J’ai remarqué ces dernières années que les personnes au pouvoir sont de plus en plus référées à mes cours de gestion de la colère. Un exemple majeur de cette tendance a été mis en évidence dans une classe que j’ai organisée il y a quelques années. Il comprenait un professeur référé par son université, un avocat référé à l’association de la loi de l’Etat et un médecin référé par son hôpital.

Nous devons adopter la même position à l’égard des personnes au pouvoir en ce qui concerne le harcèlement sexuel. Il ne s’agit pas de rectitude politique. Il s’agit de la décence et du respect de l’humanité. L’abus de pouvoir sur le lieu de travail ne devrait pas être toléré par les pratiques du passé. Comme nous en avons été témoins tout au long de l’histoire, cette aspiration à surmonter les attitudes passées est souvent difficile à comprendre. Transformer notre réponse émotionnelle à de tels comportements peut invariablement faire face à une résistance. Ceux qui sont au pouvoir préfèrent peut-être minimiser leur impact car ils craignent la menace d’un changement et appellent à l’égalité.

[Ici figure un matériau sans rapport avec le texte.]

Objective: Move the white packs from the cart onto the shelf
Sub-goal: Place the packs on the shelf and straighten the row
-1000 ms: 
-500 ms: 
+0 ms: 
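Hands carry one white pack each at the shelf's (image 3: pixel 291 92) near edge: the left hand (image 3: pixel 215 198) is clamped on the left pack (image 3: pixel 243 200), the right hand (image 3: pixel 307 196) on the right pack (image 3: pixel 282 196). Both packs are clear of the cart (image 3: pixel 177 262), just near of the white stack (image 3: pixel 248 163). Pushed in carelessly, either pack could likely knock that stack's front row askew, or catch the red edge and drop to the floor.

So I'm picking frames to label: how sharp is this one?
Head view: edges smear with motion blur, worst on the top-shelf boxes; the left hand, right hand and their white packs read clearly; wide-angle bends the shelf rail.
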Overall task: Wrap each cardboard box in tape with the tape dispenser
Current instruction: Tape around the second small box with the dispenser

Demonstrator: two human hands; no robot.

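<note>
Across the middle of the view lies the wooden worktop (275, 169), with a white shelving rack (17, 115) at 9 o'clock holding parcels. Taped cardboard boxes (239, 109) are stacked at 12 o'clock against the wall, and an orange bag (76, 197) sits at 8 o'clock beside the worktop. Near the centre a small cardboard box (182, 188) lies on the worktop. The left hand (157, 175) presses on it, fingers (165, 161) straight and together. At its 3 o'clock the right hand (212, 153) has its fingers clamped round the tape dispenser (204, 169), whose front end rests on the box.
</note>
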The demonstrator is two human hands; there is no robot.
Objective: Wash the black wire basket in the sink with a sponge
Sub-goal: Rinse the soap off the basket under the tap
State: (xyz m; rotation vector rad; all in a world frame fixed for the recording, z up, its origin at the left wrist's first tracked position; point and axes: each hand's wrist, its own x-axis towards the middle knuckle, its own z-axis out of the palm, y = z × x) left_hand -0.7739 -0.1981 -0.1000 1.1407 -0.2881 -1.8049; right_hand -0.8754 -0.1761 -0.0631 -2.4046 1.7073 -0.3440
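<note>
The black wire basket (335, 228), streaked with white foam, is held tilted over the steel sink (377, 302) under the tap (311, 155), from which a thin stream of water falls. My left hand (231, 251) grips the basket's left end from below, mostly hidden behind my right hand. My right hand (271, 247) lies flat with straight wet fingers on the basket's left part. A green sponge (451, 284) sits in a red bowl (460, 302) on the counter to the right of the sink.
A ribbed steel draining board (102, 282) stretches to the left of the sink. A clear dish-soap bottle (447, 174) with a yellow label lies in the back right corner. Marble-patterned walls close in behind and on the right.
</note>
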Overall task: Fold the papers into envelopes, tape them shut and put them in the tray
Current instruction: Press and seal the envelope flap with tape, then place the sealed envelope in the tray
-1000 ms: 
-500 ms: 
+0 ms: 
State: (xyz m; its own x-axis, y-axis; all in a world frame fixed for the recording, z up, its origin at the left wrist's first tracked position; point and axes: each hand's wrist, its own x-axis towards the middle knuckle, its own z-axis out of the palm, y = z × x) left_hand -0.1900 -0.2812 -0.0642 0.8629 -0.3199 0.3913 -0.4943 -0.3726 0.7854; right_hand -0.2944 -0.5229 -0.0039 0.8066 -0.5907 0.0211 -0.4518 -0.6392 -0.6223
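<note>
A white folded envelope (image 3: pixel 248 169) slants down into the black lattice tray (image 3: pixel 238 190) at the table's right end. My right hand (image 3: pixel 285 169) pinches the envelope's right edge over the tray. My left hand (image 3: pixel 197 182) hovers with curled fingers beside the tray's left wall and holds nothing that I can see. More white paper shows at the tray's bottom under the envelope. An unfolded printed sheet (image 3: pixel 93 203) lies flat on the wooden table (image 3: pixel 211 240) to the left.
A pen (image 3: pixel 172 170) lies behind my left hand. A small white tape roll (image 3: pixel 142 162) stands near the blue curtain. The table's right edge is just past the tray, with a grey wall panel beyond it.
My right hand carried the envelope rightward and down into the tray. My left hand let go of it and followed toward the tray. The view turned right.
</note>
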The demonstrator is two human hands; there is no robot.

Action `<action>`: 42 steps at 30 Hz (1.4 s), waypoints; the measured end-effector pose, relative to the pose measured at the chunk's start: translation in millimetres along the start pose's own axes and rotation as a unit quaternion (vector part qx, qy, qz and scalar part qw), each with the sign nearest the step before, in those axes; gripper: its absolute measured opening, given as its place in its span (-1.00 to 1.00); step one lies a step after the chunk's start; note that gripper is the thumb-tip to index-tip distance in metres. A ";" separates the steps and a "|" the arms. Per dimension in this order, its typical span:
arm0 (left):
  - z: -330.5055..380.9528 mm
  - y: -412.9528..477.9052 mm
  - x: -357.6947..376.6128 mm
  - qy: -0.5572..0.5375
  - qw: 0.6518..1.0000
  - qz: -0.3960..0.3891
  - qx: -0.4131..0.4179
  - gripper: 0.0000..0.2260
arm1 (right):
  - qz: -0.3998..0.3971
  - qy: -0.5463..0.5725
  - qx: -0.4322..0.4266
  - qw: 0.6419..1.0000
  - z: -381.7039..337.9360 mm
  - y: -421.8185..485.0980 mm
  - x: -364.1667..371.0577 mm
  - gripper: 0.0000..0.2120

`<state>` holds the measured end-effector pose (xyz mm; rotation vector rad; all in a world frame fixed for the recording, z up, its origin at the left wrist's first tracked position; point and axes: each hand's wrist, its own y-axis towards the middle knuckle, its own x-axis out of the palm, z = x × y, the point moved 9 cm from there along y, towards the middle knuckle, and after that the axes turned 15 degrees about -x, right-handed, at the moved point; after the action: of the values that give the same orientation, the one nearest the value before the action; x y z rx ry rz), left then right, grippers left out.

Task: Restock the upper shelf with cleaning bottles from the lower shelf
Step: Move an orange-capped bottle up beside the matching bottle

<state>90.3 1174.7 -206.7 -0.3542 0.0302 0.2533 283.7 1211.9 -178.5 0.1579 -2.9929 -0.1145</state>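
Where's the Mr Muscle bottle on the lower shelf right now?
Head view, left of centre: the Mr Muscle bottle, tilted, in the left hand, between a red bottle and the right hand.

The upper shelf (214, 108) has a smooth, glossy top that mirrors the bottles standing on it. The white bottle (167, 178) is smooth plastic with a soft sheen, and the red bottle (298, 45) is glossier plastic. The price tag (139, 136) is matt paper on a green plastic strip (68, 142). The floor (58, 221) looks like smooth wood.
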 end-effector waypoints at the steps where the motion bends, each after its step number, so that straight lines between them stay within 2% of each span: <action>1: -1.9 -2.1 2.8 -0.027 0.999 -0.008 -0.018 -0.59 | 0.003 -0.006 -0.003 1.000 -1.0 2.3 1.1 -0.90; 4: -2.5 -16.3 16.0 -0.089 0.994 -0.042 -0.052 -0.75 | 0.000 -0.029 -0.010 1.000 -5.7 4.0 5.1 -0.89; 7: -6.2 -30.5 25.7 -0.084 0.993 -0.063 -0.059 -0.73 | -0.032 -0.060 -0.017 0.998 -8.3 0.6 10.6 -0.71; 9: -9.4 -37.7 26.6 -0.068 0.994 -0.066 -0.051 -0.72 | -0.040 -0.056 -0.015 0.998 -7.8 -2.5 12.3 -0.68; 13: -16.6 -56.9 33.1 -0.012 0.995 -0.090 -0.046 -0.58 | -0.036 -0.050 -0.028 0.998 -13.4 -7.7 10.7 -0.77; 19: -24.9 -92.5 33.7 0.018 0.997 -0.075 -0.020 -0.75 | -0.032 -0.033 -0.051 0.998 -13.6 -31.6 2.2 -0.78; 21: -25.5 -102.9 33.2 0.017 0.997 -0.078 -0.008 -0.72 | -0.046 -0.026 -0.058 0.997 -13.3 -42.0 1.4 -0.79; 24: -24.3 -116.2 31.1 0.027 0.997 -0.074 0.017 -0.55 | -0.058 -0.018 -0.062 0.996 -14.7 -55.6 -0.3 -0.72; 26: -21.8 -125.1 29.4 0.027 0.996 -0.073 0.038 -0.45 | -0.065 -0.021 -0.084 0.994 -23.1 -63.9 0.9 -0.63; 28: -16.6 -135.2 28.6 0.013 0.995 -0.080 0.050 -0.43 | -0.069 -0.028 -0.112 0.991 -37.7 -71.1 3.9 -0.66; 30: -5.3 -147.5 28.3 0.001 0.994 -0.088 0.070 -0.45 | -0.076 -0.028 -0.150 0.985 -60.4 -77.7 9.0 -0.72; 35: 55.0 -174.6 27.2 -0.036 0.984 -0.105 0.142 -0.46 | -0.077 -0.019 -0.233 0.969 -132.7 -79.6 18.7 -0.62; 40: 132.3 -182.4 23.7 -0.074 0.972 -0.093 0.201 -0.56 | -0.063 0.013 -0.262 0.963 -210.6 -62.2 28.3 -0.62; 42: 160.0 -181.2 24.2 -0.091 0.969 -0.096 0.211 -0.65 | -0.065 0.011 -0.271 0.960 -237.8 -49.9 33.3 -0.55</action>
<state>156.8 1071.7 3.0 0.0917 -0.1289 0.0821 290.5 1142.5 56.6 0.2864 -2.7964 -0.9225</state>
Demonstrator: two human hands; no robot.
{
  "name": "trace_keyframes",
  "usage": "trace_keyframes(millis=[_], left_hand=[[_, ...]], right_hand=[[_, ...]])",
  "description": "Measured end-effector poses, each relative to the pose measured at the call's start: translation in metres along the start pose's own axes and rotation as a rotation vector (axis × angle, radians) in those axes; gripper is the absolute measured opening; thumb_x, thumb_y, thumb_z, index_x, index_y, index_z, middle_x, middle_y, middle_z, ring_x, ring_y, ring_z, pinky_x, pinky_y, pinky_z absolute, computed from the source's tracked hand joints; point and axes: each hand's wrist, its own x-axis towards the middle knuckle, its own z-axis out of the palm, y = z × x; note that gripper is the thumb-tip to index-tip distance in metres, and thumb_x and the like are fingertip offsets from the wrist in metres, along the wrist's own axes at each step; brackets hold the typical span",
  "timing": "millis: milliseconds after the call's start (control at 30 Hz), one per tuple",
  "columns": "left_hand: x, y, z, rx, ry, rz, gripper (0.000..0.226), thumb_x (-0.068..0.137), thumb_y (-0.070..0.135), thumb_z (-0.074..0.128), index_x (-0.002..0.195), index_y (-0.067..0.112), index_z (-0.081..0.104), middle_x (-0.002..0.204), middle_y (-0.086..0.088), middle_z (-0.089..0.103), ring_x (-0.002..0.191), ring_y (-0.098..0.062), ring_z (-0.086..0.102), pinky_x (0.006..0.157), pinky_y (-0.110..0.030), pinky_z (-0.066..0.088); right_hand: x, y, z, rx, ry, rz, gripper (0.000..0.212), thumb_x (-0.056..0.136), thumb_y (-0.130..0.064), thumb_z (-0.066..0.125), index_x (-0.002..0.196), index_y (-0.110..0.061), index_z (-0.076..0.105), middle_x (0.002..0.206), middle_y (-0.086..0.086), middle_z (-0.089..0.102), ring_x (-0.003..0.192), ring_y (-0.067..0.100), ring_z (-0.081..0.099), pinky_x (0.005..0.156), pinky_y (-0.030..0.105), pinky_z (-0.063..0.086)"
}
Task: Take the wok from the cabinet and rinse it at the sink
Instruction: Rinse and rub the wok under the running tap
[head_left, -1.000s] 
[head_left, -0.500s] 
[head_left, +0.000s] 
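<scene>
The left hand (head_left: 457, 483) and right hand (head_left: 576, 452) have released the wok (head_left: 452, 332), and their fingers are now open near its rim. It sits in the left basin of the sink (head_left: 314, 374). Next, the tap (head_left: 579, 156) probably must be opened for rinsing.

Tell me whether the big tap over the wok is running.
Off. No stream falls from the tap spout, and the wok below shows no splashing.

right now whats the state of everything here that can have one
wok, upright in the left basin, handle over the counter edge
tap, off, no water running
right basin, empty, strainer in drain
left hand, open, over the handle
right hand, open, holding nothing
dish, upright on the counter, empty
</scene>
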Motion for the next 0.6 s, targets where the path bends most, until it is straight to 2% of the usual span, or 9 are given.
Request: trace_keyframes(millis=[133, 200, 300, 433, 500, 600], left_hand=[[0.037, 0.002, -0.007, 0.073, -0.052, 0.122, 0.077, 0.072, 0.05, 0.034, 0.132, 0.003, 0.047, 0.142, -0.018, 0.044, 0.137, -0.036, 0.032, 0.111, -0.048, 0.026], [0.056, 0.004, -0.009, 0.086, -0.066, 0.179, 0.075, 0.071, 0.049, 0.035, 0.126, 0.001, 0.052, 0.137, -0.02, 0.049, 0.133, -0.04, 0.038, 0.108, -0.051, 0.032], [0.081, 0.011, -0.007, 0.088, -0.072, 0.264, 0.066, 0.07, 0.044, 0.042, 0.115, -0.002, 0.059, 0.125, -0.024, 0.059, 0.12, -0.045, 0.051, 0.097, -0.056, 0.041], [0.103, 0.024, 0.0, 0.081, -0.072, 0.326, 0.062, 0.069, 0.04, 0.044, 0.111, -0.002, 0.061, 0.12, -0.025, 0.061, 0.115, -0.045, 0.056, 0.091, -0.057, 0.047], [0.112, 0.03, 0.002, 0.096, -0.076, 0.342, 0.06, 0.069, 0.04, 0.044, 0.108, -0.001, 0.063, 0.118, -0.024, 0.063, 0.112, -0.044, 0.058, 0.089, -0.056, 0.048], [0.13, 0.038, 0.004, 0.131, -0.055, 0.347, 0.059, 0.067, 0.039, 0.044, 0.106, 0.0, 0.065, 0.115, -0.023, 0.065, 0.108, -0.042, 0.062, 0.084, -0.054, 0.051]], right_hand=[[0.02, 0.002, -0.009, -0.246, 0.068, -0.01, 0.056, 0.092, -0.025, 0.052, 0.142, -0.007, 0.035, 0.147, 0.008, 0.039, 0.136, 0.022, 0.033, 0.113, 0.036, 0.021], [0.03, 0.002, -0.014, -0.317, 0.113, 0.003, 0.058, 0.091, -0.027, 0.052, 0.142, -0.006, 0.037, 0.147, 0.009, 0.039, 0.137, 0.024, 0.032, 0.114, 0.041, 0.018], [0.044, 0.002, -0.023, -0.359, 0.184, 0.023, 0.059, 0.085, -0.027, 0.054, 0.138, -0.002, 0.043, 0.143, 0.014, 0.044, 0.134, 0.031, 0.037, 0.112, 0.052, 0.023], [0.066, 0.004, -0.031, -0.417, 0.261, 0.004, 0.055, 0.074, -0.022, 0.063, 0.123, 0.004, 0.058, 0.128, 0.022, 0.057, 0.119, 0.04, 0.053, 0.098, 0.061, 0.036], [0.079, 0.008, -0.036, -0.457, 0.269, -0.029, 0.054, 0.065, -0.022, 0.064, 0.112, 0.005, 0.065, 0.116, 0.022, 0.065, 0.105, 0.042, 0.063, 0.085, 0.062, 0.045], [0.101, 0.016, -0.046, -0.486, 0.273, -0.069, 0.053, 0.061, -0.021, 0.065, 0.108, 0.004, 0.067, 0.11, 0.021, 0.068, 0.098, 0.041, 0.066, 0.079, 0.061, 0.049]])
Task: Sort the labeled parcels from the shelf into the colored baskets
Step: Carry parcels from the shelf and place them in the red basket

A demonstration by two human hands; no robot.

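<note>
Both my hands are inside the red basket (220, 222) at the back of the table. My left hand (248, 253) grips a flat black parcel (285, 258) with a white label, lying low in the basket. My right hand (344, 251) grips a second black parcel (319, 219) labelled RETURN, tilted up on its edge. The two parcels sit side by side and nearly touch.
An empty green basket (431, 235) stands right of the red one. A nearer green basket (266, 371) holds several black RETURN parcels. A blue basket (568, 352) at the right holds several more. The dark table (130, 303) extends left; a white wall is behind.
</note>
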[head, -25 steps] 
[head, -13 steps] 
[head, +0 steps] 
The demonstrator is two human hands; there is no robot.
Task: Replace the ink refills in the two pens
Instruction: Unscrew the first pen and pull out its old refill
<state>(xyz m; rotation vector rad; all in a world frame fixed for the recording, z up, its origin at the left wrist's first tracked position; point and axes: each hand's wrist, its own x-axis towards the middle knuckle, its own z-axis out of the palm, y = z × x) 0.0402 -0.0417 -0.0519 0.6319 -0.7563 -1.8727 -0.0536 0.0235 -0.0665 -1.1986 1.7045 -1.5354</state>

Nous devons plaider en faveur de politiques, de l’éducation et de l’autonomisation individuelle reflétant une voix partagée selon laquelle le harcèlement sexuel ne sera pas toléré. Cette discussion doit faire partie d’un appel plus large pour la civilité dans notre discours et notre comportement. Dans ce contexte, nous devons créer une atmosphère de soutien pour ceux qui sont victimes d’un tel harcèlement. En outre, il est important que ces problèmes soient mis en évidence dès le début dans le cadre d’un programme scolaire en cours pour les enfants et les adolescents. Ce n’est que lorsque nous adopterons ce type de plaidoyer que nous réduirons le harcèlement sexuel et que nous aidons les victimes à témoigner de leur colère comme première étape vers la guérison.

Les références

American Psychological Association (2017). Www.apa.org / nouvelles / presse / communiqués / 2017/11 / harcèlement sexuel au travail.aspx

Jagsi, R., Griffith, K., Jones, R., et. Al. (2016). Expériences de harcèlement sexuel et de discrimination de la faculté de médecine. Journal de l’Association médicale américaine, 315 (19): 2120-2121.

Russell, C. (2017). Faire face au harcèlement sexuel en science. Scientific American, www.scientificamerican.com/article/confronting-sexual-harassment-in-science/

Nanos, E. (2017). Les problèmes de colère et le harcèlement sexuel vont de pair. Les entreprises doivent cesser de tolérer les deux. Droit et Crime.

McCluskey, M. (2017). L’Internet n’est pas satisfaite d’Angela Lansbury, qui affirme que les femmes devraient «prendre le blâme» pour le harcèlement sexuel. Time.com/5039330/angela-lansbury-sexual harassment-comments-internet-reactions /

Gold, L. (2008). Harcèlement sexuel: évaluation psychologique dans un litige concernant l’emploi. Washington, DC: American Psychiatric Publishing.